Willkommen am Berliner Baggersee!

Ist das Seeed oder was? Das fragt man sich bei den Liedern des Berlin Boom Orchestra. Eine äußerst musikalische Inspiration aus der Hauptstadt, die uns mit einer Mischung aus Raggae, Ska und Balkanbeats versorgt.

Ska ist das was ein Zappeln in den Beinen erzeugt und Raggae ist das bei dem man keineswegs still sitzen kann. Balkan Brass ist eine Form der Blasmusik, die aus Serbien stammt und ihre Wurzeln auch im jüdischen Klezmer findet. Das beweist der Einfluss von Geigen in der Musik, die sonst meist nur durch Blechblas- und Perkussionsinstrumente erzeugt wird. Gute hausgemachte Weltmusik findet man also im neuen Album „Hin und weg“ vom „Berlin Boom Orchestra“. Im Kreuzberger Club Kato begann im Frühjahr 2006 die Geschichte der neun Hauptstadteinwohner. Beim European Reggae Contest 2009 konnten sie sogar den ersten Platz belegen und auch im letzten Jahr ergatterte die Band beim Deutschen Rock&Pop Preis 2010 als beste Raggaeband den ersten Platz. Als eine der beliebtesten Skabands in Deutschland geben die Musiker mit einem Repertoire aus mittlerweile vier Alben deutschlandweit Konzerte.

Trompete, Saxophon und Posaune sorgen für die Melodien und Perkussion-Instrumente, die lustig klingen und deren Namen niemand kennt, erzeugen den rhythmischen Beat und machen die Musik zu etwas Besonderem. Hin und wieder findet man ein ordentliches E-Gitarrensolo aus der Rockmusik, anschließend wird der Beat wieder verlangsamt und der Raggae taucht in die Gelassenheit ein. Abtriften und in der Straßenbahn die Klänge wirken lassen! Und das Kopf-nicken bitte nicht vergessen! Man schwingt so vor sich hin, bis ein jazziges Pianosolo erklingt. Langweilig wird es nicht.
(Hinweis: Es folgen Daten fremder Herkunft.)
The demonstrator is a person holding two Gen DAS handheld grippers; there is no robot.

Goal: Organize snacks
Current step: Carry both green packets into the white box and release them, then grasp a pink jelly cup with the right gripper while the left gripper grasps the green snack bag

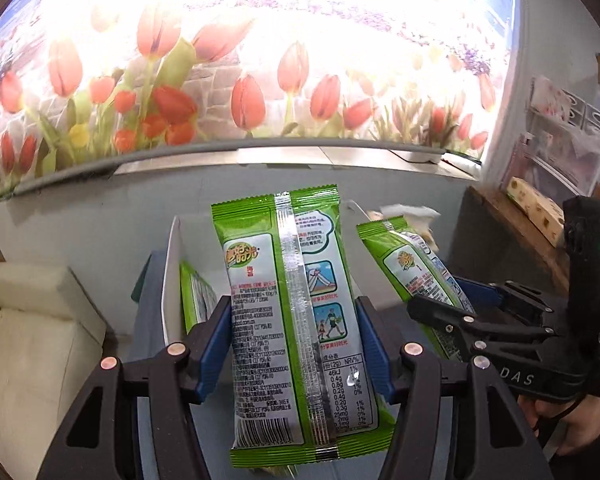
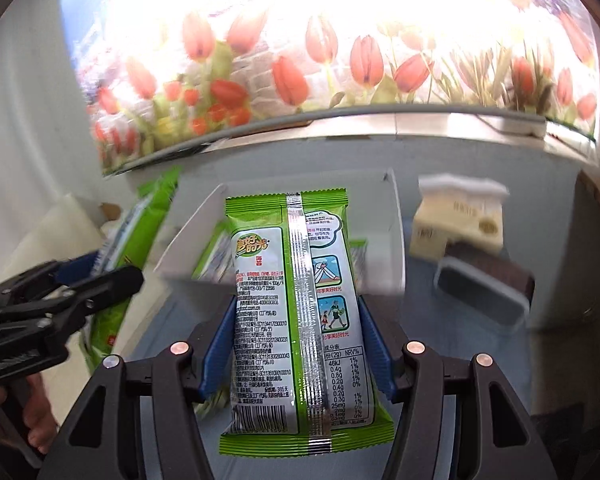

Die Texte handeln von gesellschaftlichen Themen und alltäglichen Sorgen wie zum Beispiel dass „am Ende vom Geld noch soviel Monat übrig“ ist. Auch das Ausgehen und Feiern in der Großstadt darf nicht fehlen und die Portion Kritik am eigenen Land findet man in einigen Textpassagen wieder („Haben wir ne Packung Vorurteile im Gepäck“).

Der Sound des Großstadtsommers! Reinziehen und „wenn es losgeht“ genießen!